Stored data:
##########
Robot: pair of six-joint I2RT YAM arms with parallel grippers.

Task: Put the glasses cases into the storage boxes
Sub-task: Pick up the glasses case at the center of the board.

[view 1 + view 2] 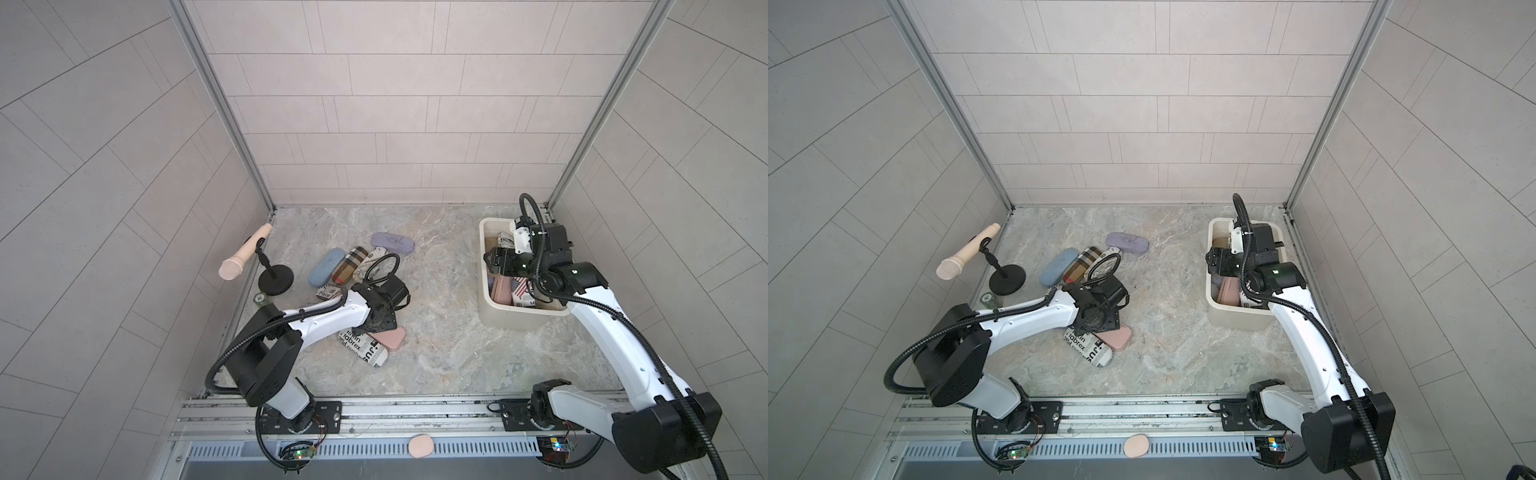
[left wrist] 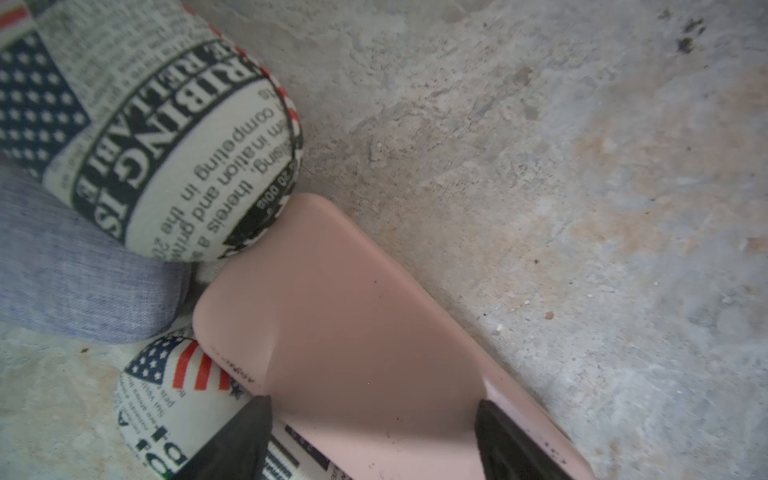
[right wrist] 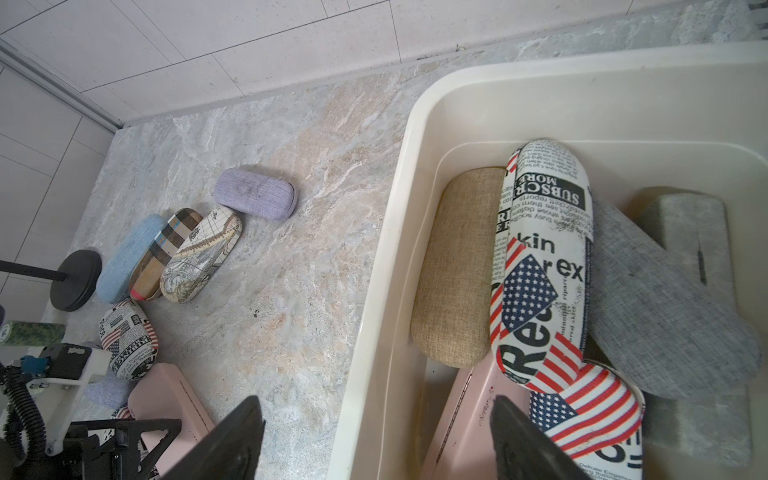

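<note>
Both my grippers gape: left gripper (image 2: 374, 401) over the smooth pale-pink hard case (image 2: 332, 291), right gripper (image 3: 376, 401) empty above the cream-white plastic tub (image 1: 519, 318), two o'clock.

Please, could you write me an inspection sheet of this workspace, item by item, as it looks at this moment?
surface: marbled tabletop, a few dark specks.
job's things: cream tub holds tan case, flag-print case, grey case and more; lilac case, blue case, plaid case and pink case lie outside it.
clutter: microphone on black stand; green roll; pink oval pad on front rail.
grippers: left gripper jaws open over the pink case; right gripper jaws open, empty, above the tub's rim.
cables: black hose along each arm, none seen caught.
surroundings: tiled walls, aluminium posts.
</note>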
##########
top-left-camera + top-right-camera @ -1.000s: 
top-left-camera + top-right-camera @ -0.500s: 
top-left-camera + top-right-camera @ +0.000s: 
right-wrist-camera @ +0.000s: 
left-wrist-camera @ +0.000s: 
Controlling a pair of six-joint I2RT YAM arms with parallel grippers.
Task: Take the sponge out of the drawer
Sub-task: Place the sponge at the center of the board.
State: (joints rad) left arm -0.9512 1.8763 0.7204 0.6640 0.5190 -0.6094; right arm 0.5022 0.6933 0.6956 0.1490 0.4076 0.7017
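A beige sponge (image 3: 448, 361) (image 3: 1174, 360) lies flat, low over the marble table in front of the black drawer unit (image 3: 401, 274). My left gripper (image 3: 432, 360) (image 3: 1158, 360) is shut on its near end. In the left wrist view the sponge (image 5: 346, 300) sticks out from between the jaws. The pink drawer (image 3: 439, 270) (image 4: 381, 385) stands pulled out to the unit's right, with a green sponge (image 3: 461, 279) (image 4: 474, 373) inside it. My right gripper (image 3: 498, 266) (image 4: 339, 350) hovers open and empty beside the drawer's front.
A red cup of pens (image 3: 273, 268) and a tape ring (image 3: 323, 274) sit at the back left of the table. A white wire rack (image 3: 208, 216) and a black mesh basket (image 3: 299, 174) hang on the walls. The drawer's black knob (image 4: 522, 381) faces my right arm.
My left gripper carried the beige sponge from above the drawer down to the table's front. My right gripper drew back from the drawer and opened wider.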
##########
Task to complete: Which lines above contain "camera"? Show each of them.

Exercise result:
top-left-camera + top-right-camera @ -1.000s: 
top-left-camera + top-right-camera @ -0.500s: 
top-left-camera + top-right-camera @ +0.000s: 
right-wrist-camera @ +0.000s: 
left-wrist-camera @ +0.000s: 

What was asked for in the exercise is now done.